§ **DIRECTIONS FOR THIS TASK**
Below are lines of data, and only some are wanted. Please repeat exactly those from the line that has "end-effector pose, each" through the line that has "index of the".

§ **TASK INPUTS**

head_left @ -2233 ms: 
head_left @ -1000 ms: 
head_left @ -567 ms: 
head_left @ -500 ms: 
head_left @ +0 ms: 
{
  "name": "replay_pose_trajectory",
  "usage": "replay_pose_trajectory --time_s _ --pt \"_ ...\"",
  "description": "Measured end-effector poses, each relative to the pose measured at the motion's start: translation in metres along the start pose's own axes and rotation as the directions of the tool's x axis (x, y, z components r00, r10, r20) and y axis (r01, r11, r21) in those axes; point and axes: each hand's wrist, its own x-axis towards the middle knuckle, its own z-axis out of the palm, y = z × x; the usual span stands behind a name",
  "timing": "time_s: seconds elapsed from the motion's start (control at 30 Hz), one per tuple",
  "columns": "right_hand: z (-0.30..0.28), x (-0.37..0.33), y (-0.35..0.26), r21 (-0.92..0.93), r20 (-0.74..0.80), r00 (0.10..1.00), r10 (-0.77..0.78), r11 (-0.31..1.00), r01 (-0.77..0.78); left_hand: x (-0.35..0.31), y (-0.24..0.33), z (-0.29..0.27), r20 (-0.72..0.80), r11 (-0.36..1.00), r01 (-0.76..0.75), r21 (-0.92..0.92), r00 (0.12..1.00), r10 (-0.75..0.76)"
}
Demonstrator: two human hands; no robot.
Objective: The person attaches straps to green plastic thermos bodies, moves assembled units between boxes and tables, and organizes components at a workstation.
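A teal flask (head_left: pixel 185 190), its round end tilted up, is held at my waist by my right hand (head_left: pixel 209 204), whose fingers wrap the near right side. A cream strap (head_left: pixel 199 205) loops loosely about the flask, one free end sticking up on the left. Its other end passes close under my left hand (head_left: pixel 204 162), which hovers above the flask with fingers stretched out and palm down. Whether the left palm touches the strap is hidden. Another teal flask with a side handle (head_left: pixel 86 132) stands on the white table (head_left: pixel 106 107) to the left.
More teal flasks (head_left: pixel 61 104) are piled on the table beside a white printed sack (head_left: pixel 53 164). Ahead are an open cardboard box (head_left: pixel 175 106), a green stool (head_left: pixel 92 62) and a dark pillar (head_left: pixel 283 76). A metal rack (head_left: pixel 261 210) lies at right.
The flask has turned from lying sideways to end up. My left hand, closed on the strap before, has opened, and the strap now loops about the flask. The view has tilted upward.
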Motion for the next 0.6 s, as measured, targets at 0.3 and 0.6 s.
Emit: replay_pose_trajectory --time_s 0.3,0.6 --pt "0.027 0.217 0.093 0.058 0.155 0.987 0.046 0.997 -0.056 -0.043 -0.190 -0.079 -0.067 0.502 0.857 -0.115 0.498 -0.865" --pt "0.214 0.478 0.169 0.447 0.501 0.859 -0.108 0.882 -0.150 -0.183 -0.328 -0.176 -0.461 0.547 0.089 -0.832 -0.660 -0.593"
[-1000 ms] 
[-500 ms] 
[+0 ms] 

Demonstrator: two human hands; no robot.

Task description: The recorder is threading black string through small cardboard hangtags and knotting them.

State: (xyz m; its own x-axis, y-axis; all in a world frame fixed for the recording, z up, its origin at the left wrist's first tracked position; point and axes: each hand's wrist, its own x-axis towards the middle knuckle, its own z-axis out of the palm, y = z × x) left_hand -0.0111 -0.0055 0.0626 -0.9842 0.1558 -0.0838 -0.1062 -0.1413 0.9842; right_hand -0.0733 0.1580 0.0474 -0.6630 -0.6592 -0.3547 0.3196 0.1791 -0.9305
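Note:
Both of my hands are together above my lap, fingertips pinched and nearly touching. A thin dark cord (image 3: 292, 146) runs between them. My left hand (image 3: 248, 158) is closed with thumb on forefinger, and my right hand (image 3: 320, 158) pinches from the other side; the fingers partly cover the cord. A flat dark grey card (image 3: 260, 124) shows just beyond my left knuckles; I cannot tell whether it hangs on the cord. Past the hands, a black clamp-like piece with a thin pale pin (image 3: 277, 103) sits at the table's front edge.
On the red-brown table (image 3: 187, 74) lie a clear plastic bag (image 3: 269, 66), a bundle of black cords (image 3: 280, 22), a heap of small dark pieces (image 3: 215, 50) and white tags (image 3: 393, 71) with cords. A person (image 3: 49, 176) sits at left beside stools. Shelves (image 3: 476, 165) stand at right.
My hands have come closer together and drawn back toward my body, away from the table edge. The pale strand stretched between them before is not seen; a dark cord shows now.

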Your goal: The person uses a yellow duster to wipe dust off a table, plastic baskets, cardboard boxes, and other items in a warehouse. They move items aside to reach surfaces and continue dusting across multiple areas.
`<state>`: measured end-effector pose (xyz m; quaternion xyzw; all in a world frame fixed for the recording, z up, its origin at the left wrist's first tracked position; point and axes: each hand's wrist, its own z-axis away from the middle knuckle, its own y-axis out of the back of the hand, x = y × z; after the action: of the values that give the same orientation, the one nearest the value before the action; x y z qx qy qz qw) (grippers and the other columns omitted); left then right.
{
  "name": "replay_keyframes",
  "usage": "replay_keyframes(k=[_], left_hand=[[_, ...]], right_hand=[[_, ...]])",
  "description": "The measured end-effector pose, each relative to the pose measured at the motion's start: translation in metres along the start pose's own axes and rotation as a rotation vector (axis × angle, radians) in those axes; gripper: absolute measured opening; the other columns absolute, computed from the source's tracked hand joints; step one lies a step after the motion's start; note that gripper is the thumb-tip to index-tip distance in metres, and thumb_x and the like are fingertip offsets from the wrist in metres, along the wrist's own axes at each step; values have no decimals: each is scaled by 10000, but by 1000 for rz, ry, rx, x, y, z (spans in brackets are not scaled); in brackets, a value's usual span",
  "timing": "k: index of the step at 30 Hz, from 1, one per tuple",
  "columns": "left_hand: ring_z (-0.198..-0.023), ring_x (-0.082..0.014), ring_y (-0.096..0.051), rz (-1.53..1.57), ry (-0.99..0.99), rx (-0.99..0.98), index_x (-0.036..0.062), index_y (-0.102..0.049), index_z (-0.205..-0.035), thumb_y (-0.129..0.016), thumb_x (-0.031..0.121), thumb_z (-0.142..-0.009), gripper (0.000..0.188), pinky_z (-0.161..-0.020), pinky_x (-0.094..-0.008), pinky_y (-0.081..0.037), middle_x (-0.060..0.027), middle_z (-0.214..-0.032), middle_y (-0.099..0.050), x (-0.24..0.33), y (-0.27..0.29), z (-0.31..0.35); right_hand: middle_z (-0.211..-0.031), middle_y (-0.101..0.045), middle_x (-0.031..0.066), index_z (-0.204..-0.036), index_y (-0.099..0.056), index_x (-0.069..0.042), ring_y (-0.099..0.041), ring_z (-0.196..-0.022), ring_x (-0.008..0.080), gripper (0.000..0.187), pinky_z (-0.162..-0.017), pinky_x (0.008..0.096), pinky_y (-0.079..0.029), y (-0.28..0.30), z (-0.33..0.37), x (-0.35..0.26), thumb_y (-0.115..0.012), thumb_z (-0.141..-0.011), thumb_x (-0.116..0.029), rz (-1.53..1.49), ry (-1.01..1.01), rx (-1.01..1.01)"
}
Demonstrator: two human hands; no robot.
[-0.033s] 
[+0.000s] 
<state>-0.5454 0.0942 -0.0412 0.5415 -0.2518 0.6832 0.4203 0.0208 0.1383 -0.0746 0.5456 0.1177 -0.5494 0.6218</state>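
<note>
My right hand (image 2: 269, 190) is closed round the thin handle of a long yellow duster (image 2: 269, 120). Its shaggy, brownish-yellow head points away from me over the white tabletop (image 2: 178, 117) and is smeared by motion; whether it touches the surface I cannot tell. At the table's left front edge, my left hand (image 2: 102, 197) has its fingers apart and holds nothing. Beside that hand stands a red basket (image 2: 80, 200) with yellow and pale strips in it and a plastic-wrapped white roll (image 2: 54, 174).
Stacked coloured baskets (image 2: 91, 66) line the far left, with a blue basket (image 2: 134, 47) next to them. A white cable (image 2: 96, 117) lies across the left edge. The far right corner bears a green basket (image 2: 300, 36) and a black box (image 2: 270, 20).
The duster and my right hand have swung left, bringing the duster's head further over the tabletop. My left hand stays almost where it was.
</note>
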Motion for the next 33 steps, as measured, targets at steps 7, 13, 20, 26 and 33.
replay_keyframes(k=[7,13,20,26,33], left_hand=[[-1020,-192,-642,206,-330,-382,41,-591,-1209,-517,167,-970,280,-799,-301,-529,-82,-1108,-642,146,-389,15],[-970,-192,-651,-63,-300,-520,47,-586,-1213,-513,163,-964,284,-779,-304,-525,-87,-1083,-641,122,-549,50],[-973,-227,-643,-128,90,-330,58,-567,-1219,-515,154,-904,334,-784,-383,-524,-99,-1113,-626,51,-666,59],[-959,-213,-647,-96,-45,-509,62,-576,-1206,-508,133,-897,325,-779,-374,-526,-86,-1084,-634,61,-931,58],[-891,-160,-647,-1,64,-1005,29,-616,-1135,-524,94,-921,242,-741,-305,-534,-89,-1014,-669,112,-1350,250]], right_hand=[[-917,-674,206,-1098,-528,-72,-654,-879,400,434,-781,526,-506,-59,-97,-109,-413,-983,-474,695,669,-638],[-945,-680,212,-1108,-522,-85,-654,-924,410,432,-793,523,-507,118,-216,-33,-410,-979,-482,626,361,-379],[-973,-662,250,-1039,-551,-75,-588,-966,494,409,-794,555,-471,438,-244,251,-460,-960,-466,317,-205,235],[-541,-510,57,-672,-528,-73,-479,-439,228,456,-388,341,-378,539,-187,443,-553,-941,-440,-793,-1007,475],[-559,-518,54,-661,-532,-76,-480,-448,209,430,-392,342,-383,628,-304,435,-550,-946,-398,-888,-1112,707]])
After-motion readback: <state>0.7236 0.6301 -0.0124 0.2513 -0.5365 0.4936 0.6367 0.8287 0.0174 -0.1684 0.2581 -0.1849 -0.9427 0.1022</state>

§ **WRITTEN SOLUTION**
  "description": "The measured end-effector pose, each relative to the pose measured at the motion's start: translation in metres along the start pose's own axes and rotation as a rotation vector (axis × angle, radians) in those axes; gripper: absolute measured opening; the other columns absolute, computed from the source's tracked hand joints; step one lies a step after the motion's start; note that gripper is the thumb-tip to index-tip distance in metres, and thumb_x and the like are fingertip offsets from the wrist in metres, along the wrist's own axes at each step; values have no decimals: each is scaled by 10000, but by 1000 for rz, ry, rx, x, y, z (spans in brackets are not scaled); in brackets, a value's usual span",
  "timing": "k: index of the step at 30 Hz, from 1, one per tuple",

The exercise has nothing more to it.